### Work instruction
Within the records below, find each line with the word "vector" and copy it out.

### Exercise input
=-=-=

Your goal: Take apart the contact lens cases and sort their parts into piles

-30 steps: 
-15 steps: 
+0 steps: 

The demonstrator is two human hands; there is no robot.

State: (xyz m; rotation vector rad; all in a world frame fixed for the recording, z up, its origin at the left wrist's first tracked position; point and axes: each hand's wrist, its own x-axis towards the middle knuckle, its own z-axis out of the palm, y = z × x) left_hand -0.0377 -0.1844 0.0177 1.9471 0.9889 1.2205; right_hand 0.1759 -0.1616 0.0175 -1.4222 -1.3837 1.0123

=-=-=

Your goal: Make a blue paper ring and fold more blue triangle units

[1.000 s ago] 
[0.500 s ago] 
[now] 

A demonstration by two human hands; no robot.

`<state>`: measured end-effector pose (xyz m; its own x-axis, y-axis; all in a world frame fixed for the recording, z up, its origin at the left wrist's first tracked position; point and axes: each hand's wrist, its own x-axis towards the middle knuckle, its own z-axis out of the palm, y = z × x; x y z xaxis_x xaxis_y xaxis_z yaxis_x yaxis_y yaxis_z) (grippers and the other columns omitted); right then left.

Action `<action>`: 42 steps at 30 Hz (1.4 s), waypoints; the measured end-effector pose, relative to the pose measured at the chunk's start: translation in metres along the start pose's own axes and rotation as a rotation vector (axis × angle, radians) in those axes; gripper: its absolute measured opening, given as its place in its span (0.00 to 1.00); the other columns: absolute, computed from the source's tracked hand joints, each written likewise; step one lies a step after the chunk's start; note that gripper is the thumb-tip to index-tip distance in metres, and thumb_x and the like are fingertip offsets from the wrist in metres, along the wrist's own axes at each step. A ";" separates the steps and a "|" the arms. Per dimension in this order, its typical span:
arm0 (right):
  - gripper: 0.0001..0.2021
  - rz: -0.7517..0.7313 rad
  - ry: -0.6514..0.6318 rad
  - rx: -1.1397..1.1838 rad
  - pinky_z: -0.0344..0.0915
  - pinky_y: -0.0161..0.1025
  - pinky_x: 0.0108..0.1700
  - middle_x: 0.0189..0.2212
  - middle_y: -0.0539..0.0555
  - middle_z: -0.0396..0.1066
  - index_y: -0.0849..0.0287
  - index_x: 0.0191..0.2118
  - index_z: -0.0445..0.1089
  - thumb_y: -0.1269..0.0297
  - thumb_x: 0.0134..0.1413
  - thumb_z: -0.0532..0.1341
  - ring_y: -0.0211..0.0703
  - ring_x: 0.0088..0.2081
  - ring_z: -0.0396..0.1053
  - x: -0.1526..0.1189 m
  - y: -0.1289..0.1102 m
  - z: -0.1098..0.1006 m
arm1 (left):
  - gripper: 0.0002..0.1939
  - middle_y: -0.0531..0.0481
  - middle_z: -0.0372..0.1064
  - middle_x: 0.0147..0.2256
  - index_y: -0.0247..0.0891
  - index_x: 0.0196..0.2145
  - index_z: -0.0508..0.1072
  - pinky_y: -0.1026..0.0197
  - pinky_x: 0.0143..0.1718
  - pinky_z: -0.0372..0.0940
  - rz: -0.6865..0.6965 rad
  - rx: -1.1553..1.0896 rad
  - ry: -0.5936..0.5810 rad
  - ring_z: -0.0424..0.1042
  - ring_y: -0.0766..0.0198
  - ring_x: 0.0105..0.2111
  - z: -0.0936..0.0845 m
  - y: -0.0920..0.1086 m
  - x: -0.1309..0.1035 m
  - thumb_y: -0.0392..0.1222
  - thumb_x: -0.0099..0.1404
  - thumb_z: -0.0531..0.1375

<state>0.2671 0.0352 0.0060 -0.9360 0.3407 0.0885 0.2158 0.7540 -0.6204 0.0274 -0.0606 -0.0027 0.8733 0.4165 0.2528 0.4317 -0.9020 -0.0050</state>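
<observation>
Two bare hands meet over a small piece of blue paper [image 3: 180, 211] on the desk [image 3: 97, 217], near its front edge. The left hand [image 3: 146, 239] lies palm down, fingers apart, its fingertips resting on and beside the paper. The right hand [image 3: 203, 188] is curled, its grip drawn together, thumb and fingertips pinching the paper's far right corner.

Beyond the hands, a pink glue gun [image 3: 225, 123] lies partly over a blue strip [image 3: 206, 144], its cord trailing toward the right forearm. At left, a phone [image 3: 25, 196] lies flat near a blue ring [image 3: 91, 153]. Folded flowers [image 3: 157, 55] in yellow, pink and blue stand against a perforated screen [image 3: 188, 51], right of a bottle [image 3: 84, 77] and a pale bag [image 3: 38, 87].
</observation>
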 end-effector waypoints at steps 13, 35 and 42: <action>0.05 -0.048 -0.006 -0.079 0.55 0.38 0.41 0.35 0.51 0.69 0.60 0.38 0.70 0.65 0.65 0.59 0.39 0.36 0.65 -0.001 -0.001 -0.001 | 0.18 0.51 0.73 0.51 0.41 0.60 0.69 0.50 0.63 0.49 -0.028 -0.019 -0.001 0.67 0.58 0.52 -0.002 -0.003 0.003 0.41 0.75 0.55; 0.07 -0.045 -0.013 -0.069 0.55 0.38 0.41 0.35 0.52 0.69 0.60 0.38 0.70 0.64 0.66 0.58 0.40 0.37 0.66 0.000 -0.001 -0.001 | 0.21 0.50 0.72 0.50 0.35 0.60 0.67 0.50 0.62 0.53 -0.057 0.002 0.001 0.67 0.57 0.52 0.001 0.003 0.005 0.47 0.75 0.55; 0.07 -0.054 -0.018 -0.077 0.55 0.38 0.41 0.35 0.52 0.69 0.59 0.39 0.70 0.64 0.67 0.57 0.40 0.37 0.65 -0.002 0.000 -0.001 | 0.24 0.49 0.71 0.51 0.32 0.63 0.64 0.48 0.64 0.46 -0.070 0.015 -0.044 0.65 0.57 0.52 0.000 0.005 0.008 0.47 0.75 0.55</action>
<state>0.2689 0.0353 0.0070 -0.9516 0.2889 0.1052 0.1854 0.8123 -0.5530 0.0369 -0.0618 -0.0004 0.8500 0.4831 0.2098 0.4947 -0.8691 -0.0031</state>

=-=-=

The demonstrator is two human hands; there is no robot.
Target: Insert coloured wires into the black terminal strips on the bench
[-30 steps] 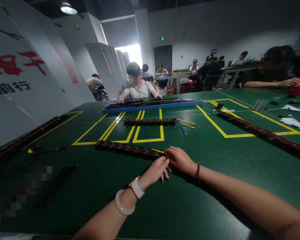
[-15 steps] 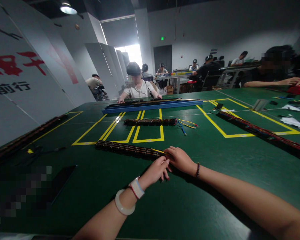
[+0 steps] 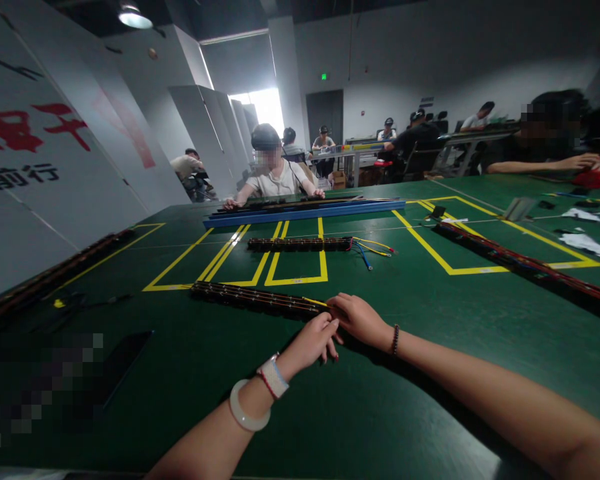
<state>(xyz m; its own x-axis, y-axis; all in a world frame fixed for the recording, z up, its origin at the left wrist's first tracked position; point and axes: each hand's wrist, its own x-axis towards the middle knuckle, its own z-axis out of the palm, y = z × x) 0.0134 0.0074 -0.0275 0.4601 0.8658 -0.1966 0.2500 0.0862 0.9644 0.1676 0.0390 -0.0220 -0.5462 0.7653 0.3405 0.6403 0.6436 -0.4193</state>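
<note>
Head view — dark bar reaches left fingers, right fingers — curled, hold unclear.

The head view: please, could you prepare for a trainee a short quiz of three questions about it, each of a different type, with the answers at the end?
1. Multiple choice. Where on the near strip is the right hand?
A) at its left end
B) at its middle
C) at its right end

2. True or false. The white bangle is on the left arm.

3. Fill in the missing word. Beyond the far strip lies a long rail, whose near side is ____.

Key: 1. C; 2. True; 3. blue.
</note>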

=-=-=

### Solution below
State: (xyz m; rotation vector rad; all in a world frame fixed for the recording, z up, its origin at the left wrist's first tracked position; point and axes: each hand's wrist, its own x-axis towards the middle knuckle, its own z-axis out of the palm, y = z × x) left_hand -0.0377 -0.1844 0.0177 1.9471 0.9889 1.2205; right_hand 0.1759 -0.1616 0.0175 -1.4222 -1.3837 1.0123
Action `<action>`: 42 steps at 30 Hz (1.4 s), waypoints; the measured end-effector pose, relative to the pose measured at the chunk's start: translation in metres along the start pose's own axes and rotation as a rotation vector (axis × angle, radians) in those axes; gripper: its absolute measured opening, given as its place in its span (0.00 to 1.00); the other columns: absolute, computed from the source's tracked hand joints, each written likewise; step one lies a step after the chunk's start; note that gripper is the thumb-tip to index-tip distance in metres, and thumb_x and the like are fingertip offsets from the wrist in metres, along the wrist's own axes at each step. A ";" separates the steps and a "|" the arms. Per dimension in this order, its typical span:

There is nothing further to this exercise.